2. By (1) and Postulate XIII, this increased excitatory strength will be accompanied by shortened reaction time, from which the theorem follows. [p. 509]

Rote series will be learned with fewer repetitions by distributed practice than by massed practice.

1. By Theorems II, III, and IV, the most difficult syllables to memorize of a rote series are loaded with inhibitions of delay.

2. By Definition XI, the method of distributed practice involves appreciable periods of time between repetitions. By Postulate VIII these time intervals, if not too long, will dissipate the inhibition more rapidly than the associated excitatory tendency. It follows that for a given amount of training the method of distributed practice will yield relatively less accumulated inhibition than by massed practice.

3. From (2) it follows (Postulates XI and XII) that the method of distributed repetitions will bring the most difficult syllable above the threshold of recall with fewer repetitions than will be the case by the method of massed repetitions.

4. But, by Definitions I and III, the number of repetitions required to learn rote series is that required to learn the most difficult single syllable.

5. By (3) and (4)1 the theorem follows.

The value obtained by dividing the number of repetitions required to bring syllables above the threshold at the ends of role series, by the number required in the middle of the same series, will be larger when the learning is done under the influence of caffeine than when done in the normal condition, the learning in both cases to be performed by massed practice.

1. By Theorem V, the middles of rote series learned by massed practice require more repetitions for learning than do the ends.

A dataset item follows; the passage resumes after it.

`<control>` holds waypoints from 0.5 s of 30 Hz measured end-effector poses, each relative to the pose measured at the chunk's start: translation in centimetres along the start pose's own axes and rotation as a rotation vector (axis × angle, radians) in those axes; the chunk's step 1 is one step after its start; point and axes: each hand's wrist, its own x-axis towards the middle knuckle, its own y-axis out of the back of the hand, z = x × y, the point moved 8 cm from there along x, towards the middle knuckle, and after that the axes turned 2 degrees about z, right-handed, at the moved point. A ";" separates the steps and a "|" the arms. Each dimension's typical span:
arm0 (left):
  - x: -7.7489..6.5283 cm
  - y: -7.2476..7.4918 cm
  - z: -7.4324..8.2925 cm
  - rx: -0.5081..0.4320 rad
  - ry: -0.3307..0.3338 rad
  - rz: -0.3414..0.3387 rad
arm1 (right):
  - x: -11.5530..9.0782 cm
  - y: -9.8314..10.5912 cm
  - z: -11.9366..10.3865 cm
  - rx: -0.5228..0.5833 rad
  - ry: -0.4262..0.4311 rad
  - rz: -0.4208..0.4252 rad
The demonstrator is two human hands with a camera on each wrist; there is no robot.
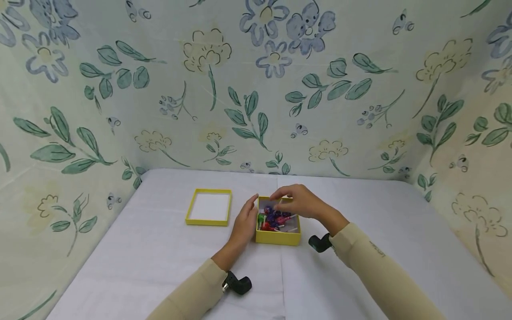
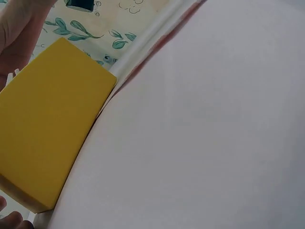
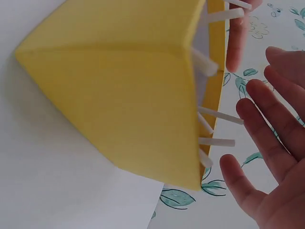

2. From (1) it follows that the number of repetitions per syllable for learning at the ends divided by the number at the middle Re/Rm will yield a value less than 1.

3. Now, by Postulate VI, inhibitions accumulate to a lesser degree, other things equal, when the learning is performed under the influence of caffeine. It follows from this and Theorems II and III that less inhibition will accumulate in the middle of the series in question when learning is performed under the influence of caffeine.

4. By (3), Definition IV, and Postulate XII, it follows that the middle syllables will be learned with less repetitions under caffeine than in the normal condition, i.e., that Rm will be smaller than normal. Since caffeine has no such influence on syllables not inhibited, Re will remain the same.

5. But to reduce Rm in the division Re/Rm will increase the resulting values.

6. From (5) the theorem follows.

SOME PROBLEMS CONNECTED WITH THE EVALUATION OF PSYCHOLOGICAL THEORY

The recognized principles of science, then, provide us with a method which seems capable of bringing some kind of order out of the present chaos in theoretical psychology. Moreover, the program appears to be one to which all theorists, however diverse their postulates provided they are not essentially metaphysical or mystical, may subscribe. Indeed, it seems to be so firmly rooted in the traditions and essential logic [p. 510] of science that all would-be theoretical work will ultimately come to be judged by the scientific public according to this standard, regardless of the views of the theorists themselves. This brings us to the consideration of certain concrete problems which arise when an attempt is made to evaluate the claims of competing theoretical systems.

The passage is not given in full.